The three key elements of worker safety
To any business, worker safety should be the number one priority. While most countries have their own legislation around worker safety, such regulations either do not go far enough, or are simply too broad and open to interpretation. Because of this, it is often up to industry to self-regulate to ensure that their employees have a safe working environment.
Creating an exemplary working environment comes down to three key elements – culture, policy and technology.
Creating a Safety Culture
Organisation’s and companies must treat worker safety as more than just a box to be ticked. They need to foster a safety conscious attitude which is adhered to by every single person in the company – from workers on the ground, through to upper-management.
Safety culture starts at the top, with senior management taking leadership in defining and establishing the values which will run through the organisation. To get a benchmark of where safety awareness currently lies, it is useful to survey your employees, gauging things like, how familiar they are with current policies and their attitudes towards current procedures.
Once senior management has committed itself to creating a work environment whereby everyone looks out for one another’s safety and encourages judgement-free injury reporting, then an organisation can begin the process of implementing and maintaining a culture of safety.
Implementing a culture of safety requires training and collaboration. Employees who understand safety guidelines are much more likely to recognize possible dangers before they transpire. Training should be on-going, ensuring that everyone in the organisation is up to date with current practices.

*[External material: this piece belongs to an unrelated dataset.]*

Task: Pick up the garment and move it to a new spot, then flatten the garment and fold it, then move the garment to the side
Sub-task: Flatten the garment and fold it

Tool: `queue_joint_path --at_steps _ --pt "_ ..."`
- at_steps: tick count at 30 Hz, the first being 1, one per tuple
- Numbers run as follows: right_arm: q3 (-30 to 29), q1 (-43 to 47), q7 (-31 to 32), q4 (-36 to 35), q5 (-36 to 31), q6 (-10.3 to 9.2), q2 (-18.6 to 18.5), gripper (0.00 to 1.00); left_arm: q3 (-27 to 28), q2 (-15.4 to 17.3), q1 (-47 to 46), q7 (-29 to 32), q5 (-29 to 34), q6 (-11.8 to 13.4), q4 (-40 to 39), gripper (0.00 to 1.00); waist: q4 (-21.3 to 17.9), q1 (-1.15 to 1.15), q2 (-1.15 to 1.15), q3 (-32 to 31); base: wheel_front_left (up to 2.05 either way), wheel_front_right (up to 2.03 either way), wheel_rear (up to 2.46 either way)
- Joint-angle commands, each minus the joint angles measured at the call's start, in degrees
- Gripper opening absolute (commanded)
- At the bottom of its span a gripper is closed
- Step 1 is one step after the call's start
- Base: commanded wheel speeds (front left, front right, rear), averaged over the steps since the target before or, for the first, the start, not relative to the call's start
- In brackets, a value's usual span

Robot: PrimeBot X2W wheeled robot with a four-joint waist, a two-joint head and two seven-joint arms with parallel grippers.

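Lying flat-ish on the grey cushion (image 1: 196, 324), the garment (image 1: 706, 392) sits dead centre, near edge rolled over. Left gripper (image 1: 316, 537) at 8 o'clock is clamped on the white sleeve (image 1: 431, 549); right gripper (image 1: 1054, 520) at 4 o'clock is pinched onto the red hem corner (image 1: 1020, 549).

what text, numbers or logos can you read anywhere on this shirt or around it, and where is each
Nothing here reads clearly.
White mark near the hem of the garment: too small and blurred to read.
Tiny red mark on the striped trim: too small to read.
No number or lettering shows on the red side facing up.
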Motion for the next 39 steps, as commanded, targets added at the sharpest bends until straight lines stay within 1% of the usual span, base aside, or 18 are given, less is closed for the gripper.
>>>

While an investment in training may appear costly to business owners, it actually reduces costs in the long run as unscheduled downtime due to injury and the time needed to replace skilled workers is drastically reduced.
Creating Safety Policy
Safety policy and protocol is what drives your workforce training. Your safety policies should go beyond mandatory compliance. You must first identify all safety hazards associated with your organisation. Look at each of the tasks that your workers complete, break these down and assess any potential hazards associated with each step of these tasks.
Also look at your accident history, this will allow you to see the major contributors to workplace accidents. Once these are established then focus on developing your written safety manuals. Your written safety programme’s should define what your expectations of your employees are and also outline how you will maintain your high safety standard.
Your written safety procedures should not just aim to prevent accidents, but also tackle the factors which can cause such accidents such as worker fatigue, repetitive stress injuries, distractions and over confidence.
Using the latest in safety technology is your best tool in improving workplace safety. A recent study by LNS Research found that 75% of industrial organisations indicated notable improvements in worker safety through the implementation of contemporary safety technology.
For industries where there is potential for toxic gases, closely monitoring workers is a round the clock task which requires portable and fixed systems to ensure worker safety.
Lone worker alarms and monitoring systems allow those who are working in a secluded environment to remain connected, and close to help when needed. The latest lone worker alarms feature fall and no-motion detections, so that even if the worker is suddenly incapacitated, help is instantly notified.
Investing in state of the art monitoring technology feeds into the safety culture which you are fostering. It affords your workers the ability to look out for one another and accurately determine hazards. Wearable technologies like lone worker monitors put your organisations emphasis on safety at the forefront, further cultivating a safety culture.